/MultiNest

MultiNest is a Bayesian inference tool which calculates the evidence and explores the parameter space which may contain multiple posterior modes and pronounced (curving) degeneracies in moderately high dimensions.

Primary LanguageFortranOtherNOASSERTION

MultiNest v 3.10
Farhan Feroz, Mike Hobson
f.feroz@mrao.cam.ac.uk
arXiv:0704.3704, arXiv:0809.3437 & arXiv:1306.2144
Released Jul 2015

---------------------------------------------------------------------------

MultiNest Licence

Users are required to accept to the licence agreement given in LICENCE file.

Users are also required to cite the MultiNest papers (arXiv:0704.3704, arXiv:0809.3437 & arXiv:1306.2144) in their publications.

---------------------------------------------------------------------------

Required Libraries:

MultiNest requires lapack. To use MPI support, some MPI library must also be installed.
The CMake compilation script will automatically find both libraries, or stop compilation
if they are not found.

---------------------------------------------------------------------------

Building and installing MultiNest CMake version:

Brian Kloppenborg has provided a CMake building enviornment which automatically 
builds MultiNest as both static and shared libraries with MPI enabled and 
disabled.

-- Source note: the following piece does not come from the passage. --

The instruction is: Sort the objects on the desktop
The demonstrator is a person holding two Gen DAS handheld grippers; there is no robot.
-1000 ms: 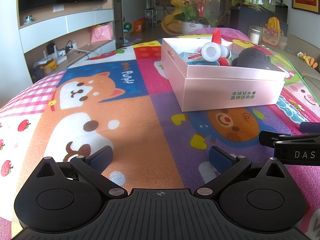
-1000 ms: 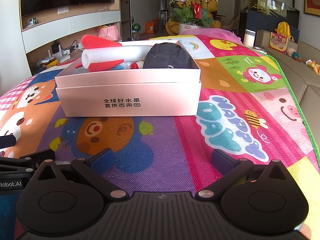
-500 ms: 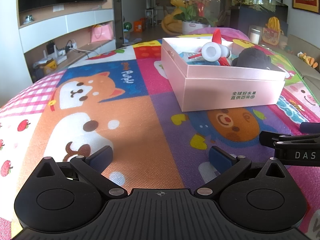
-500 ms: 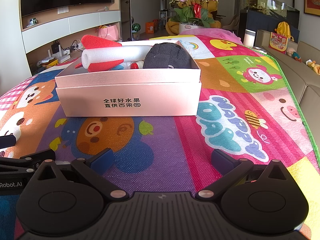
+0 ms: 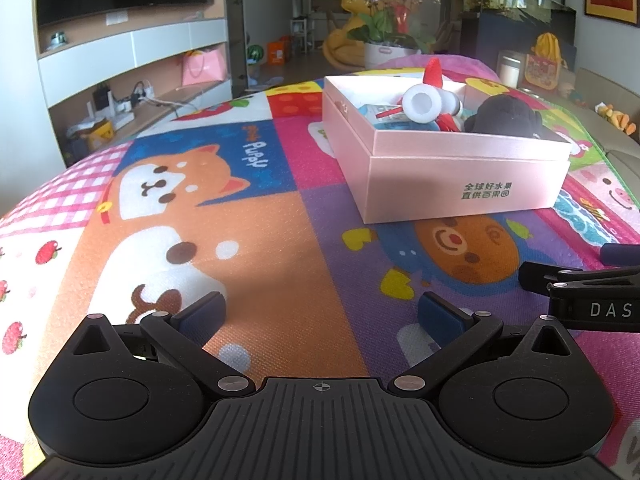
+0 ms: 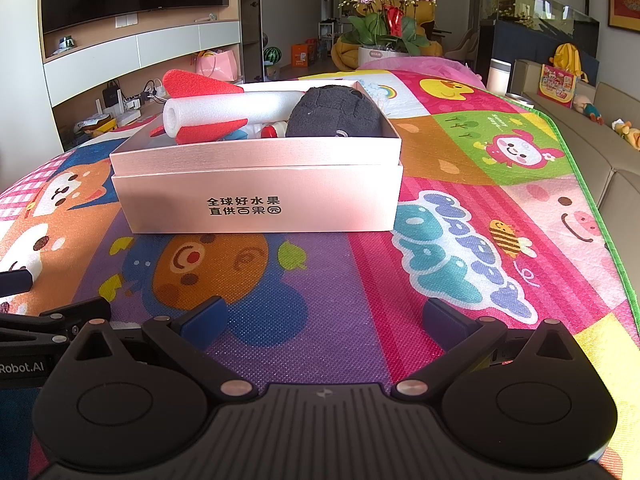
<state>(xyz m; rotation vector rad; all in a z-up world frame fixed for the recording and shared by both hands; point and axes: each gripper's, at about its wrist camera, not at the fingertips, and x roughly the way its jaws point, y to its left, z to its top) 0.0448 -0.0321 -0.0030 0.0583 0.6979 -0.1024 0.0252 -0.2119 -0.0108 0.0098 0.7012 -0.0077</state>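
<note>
Right wrist view: pink box point(image 6: 256, 204) front reads "全球好水果 直供百果园".

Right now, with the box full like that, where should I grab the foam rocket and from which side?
Take the foam rocket by its white tube, midway along, coming from above with the fingers straddling it. It lies on its side atop the pink box, above the rim. The red fins at the near end and the black plush at the far end probably crowd other approaches.
</note>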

The script will automatically detect lapack and any compiler quirks 
that needed to be manually configured in previous version of MultiNest.

The script is setup to do an out-of-source build which is invoked by:

$ cd build
$ cmake ..
$ make

This builds the libraries, binaries, and modules placing them in multinest/lib, 
multinest/bin, and multinest/modules respectively.  The installer is invoked 
via:

$ sudo make install

This will install the libraries, headers, modules, and binaries into the
corresponding directories in /usr/local by default. 

--------------
Special notes:
--------------

1. Changing the default installation path
If you wish to change the install directory either edit the 
CMAKE_INSTALL_PREFIX  variable in the multinest/CMakeLists.txt file or specify 
the directory when CMake is first invoked, i.e.

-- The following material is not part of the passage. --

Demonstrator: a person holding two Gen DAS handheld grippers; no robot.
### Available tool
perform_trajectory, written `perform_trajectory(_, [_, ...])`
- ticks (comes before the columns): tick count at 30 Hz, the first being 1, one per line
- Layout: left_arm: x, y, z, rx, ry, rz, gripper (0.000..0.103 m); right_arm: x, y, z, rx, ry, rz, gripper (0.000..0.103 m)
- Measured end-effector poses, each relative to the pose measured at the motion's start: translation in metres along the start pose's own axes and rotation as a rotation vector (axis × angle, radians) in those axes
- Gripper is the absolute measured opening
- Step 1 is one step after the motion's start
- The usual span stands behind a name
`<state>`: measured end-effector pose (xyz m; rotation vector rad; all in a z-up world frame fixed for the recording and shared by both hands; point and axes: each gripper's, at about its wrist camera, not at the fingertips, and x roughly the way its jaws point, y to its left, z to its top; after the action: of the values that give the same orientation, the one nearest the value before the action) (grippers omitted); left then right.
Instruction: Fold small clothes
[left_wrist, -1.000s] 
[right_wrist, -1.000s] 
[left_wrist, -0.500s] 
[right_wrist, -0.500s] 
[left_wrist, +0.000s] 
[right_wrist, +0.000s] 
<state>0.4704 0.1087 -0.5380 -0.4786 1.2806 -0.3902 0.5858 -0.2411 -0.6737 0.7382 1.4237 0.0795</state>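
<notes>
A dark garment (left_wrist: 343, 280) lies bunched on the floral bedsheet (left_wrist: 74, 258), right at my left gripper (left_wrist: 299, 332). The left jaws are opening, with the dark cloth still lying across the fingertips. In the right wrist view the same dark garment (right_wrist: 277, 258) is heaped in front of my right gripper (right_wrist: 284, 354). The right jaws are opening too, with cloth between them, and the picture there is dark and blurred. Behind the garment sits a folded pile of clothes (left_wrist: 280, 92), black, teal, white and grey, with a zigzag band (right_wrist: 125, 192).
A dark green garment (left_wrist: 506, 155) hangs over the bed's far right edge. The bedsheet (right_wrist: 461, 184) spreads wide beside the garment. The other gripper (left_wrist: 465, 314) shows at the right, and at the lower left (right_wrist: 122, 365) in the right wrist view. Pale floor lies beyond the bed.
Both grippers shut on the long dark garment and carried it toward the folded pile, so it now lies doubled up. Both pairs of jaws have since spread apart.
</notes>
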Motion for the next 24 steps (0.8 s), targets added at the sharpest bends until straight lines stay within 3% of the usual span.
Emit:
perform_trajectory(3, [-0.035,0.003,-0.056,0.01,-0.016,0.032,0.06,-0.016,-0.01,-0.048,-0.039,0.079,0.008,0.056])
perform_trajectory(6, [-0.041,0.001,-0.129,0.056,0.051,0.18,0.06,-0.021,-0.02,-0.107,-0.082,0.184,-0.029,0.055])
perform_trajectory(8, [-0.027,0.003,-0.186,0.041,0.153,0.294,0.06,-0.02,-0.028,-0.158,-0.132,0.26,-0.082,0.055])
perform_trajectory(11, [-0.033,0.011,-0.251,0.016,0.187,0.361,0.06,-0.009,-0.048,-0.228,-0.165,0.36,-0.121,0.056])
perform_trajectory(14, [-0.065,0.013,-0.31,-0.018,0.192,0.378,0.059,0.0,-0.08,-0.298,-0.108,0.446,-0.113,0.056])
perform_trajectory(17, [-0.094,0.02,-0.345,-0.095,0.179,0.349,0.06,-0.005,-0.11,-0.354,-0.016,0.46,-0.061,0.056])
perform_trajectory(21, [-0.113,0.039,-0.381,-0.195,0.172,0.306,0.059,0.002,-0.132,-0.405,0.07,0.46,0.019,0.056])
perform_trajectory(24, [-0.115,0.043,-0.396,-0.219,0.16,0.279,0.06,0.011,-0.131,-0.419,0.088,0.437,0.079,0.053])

$ cmake -DCMAKE_INSTALL_PREFIX=/path/to/local/install ..

If the installation directory is changed, you will need to add the installation
directory to your shell's PATH variable. Please see your system's documentation
for how this can be accomplished.

2. Apple machines and 64-bit libraries
On Apple machines it appears only 32-bit binaries/libraries are built by
default. If you wish to have 64-bit libraries, you need to set the 64-bit
compiler flags when CMake is first invoked:

$ cmake -DCMAKE_{C,CXX}_FLAGS="-arch x86_64" -DCMAKE_Fortran_FLAGS="-m64" ..

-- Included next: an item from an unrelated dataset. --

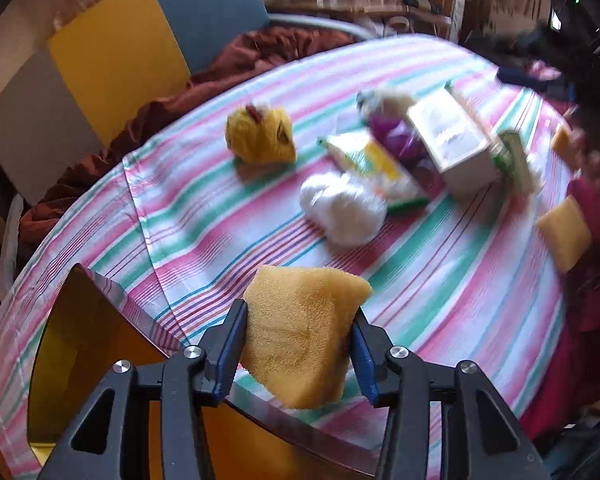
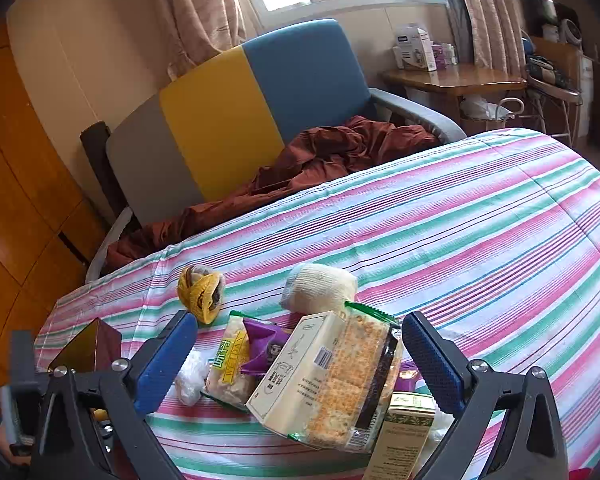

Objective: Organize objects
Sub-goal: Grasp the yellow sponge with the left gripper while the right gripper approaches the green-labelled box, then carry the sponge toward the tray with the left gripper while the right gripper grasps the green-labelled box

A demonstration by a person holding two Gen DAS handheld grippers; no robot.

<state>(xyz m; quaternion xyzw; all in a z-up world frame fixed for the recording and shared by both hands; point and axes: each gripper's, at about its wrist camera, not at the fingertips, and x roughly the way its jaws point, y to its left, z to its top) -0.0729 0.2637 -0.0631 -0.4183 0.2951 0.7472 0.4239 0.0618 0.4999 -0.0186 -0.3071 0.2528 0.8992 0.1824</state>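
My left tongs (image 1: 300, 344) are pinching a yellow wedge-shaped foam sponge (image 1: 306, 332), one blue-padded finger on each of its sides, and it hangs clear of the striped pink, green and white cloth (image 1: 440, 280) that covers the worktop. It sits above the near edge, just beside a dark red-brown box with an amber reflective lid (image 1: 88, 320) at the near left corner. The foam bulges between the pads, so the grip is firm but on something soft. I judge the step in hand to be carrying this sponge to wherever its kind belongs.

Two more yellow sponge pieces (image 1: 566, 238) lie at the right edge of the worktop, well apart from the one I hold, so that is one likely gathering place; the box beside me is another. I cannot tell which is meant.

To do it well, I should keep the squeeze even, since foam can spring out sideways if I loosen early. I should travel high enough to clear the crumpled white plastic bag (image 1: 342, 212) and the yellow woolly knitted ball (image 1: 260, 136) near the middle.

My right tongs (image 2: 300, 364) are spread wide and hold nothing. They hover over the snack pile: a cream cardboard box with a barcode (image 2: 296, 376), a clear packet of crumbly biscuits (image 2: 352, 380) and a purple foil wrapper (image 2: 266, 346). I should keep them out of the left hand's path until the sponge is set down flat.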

3. Parallel building not functional
At present parallel building is not possible due to the compilation
of several Fortran modules required by the core MultiNest code.

4. Library not found / non-standard library locations
If you have a library that resides in a non-standard location or is not found by
CMake, try specifying the absolute path to the library using the 
CMAKE_PREFIX_PATH when first invoking CMake:

$ cmake -DCMAKE_PREFIX_PATH=/non/standard/directory ..

---------------------------------------------------------------------------

The subtoutine to begin MultiNest are as follows:

subroutine nestRun(IS, mmodal, ceff, nlive, tol, efr, ndims, nPar, nCdims, maxModes, updInt, Ztol, root, seed,
pWrap, feedback, resume, outfile, initMPI, logZero, maxiter, loglike, dumper, context)

logical IS 	 						!do Importance Nested Sampling (INS)?
logical mmodal 	 						!do mode separation?
integer nlive 	 						!number of live points
logical ceff							!run in constant efficiency mode
double precision tol 		 				!evidence tolerance factor
double precision efr 		 				!sampling efficiency
integer ndims	 						!number of dimensions
integer nPar	 						!total no. of parameters
integer nCdims							!no. of parameters on which clustering should be performed (read below)
integer maxModes						!maximum no. of modes (for memory allocation)
integer updInt							!iterations after which the output files should be written
double precision Ztol						!null log-evidence (read below)
character(LEN=100) root  					!root for MultiNest output files
integer seed 		 					!random no. generator seed, -ve value for seed from the sys clock
integer pWrap[ndims]						!wraparound parameters?
logical feedback						!need update on sampling progress?
logical resume							!resume from a previous run?
logical outfile							!write output files?
logical initMPI							!initialize MPI routines?, relevant only if compiling with MPI
								!set it to F if you want your main program to handle MPI initialization
double precision logZero					!points with loglike < logZero will be ignored by MultiNest
integer maxiter							!max no. of iterations, a non-positive value means infinity. MultiNest will terminate if either it 
								!has done max no. of iterations or convergence criterion (defined through tol) has been satisfied
loglike(Cube,ndims,nPar,lnew) 					!subroutine which gives lnew=loglike(Cube(ndims))
dumper(nSamples,nlive,nPar,physLive,posterior,
	paramConstr,maxloglike,logZ,INSlogZ,logZerr,c)		!subroutine called after every updInt*10 iterations with the posterior 
								!distribution, parameter constraints, max loglike & log evidence values
integer context							!not required by MultiNest, any additional information user wants to pass
      
--------------------------------------------------------------------------- 

likelihood routine: slikelihood(Cube,ndims,nPar,lnew,context)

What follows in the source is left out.